The report released by CPS says not all of those arrested were students. Some arrests included may have been entirely unrelated to school events or dealing with someone who has no connection to the school. It remains unclear how many students have been arrested at CPS over the years, officials said.
“In 2011-12, we were still under zero tolerance, meaning the policies in our student code of conduct really were not very restorative,” CPS’ chief of safety and security, Jadine Chou, said in an interview Friday. “And over the years we have completely turned that over where we are now using very progressive disciplinary policies that support keeping children in the classroom, keeping children in school, not exclusionary policies that suspend students or arrest students.
Chou said “we’ve made tremendous progress. We are seeing all the adults in the building starting to work together to sustain this direction, this journey that we’re taking. The data shows that it’s heading there. That is our goal, is to eliminate the school-to-prison pipeline.”
More than 63% of those arrested were male in 2018-19, CPS said.

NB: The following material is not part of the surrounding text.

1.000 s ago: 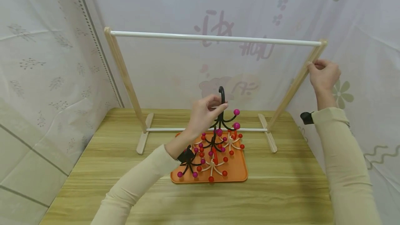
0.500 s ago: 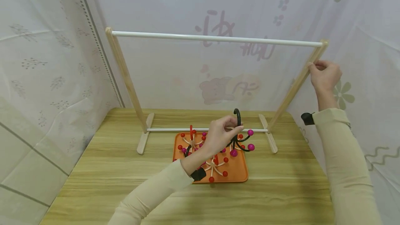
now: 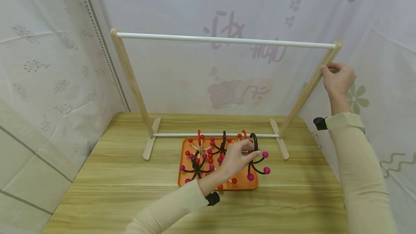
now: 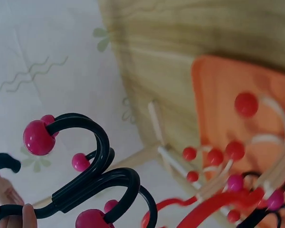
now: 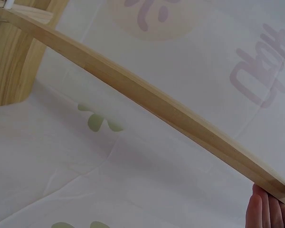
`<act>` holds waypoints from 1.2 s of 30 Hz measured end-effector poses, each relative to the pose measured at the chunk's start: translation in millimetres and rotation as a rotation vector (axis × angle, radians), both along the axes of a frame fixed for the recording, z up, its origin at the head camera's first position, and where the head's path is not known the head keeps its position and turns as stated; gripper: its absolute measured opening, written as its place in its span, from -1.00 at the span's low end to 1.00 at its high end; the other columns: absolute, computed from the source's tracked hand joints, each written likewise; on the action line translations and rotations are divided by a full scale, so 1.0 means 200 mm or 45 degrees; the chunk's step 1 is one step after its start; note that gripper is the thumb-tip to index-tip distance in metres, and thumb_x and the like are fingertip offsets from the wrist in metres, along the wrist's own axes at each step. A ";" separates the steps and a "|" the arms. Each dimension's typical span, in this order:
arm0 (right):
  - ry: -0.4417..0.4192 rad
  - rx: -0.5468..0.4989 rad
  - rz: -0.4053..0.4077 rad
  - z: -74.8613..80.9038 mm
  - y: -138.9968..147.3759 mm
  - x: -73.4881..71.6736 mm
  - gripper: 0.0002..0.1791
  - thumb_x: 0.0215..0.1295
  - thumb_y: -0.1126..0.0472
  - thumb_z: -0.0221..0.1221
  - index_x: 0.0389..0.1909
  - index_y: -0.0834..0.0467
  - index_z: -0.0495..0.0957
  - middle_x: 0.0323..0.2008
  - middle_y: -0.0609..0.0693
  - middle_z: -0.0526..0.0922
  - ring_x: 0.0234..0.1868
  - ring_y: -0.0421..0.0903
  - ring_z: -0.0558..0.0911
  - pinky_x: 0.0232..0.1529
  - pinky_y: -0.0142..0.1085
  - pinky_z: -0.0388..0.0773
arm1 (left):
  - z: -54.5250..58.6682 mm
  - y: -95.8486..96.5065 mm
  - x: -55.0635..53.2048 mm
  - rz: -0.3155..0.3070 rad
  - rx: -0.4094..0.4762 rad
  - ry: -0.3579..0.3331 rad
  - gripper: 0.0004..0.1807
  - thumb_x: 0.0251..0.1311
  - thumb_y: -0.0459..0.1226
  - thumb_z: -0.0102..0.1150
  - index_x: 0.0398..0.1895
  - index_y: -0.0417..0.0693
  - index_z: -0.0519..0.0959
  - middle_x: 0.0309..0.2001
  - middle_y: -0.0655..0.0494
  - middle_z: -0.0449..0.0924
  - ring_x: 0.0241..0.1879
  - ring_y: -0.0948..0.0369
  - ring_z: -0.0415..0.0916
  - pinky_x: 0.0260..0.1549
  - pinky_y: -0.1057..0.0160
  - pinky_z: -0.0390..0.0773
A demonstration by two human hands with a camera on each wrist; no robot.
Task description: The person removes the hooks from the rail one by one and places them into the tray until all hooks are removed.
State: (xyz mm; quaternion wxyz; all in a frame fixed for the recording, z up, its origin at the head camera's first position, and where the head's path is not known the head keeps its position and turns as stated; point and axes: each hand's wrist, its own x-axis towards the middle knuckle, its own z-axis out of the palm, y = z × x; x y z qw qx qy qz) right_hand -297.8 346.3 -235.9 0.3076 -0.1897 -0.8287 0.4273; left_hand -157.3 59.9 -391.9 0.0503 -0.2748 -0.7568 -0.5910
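Note:
My left hand pinches a black multi-arm hook by its curved top. In the left wrist view its magenta ball tips and curved black arms spread out. It hangs above the right side of the orange tray. On the tray stand several similar hooks, including a black one with magenta balls and a cream one with a red top; my left hand and forearm partly cover others. My right hand grips the right wooden post of a rack, just below its top.
The rack's white upper bar runs across above the tray, and a lower white bar passes behind it. The left post stands on a wooden foot. Patterned curtains surround the wooden table.
My left hand has moved right and down with the black hook, from above the tray's middle to its right side. The hooks at the back have come into view. My right hand stays on the post.

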 end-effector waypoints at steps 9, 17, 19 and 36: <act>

The average age was 15.5 after the district removed all arrests of people over 21 years old.
CPS said the data was provided by the Chicago Police Department, and arrests were located at a school address but did “not necessarily indicate the arrest was based on an incident that occurred at the school or connected to the school,” the report said. While the arrests include people 21 or younger, that “does not necessarily indicate that the individual arrested was an active student or has a connection to the school,” the report said.
The arrests took place during the academic year between 7 a.m. and 7 p.m., seven days a week.
The school where the most arrests happened this past shortened academic year was Chicago Vocational
High School in the Stony Island Park neighborhood on the South Side. There were 65 arrests this year.
The release came as Local School Councils finished voting on whether to keep officers at their schools. Over the past few weeks, 17 of 72 schools in the SRO program decided to remove their cops. The majority of LSCs that voted, including at Chicago Vocational, opted to keep them in place.
The arrest numbers add another layer to a complex debate on policing in public schools that has grown into one of the most pressing issues at CPS. Protests against the presence of officers in schools grew last year when the district agreed to a $33 million contract with the Chicago Police Department — which has since been reduced to $15 million for the upcoming year — and again increased during social justice protests this summer.
This is the first time arrest records at CPS have been made public despite the August 2019 agreement with the Chicago Police Department mandating daily reports be kept on crimes and arrests at CPS schools and a monthly report be sent from CPD to CPS detailing those incidents.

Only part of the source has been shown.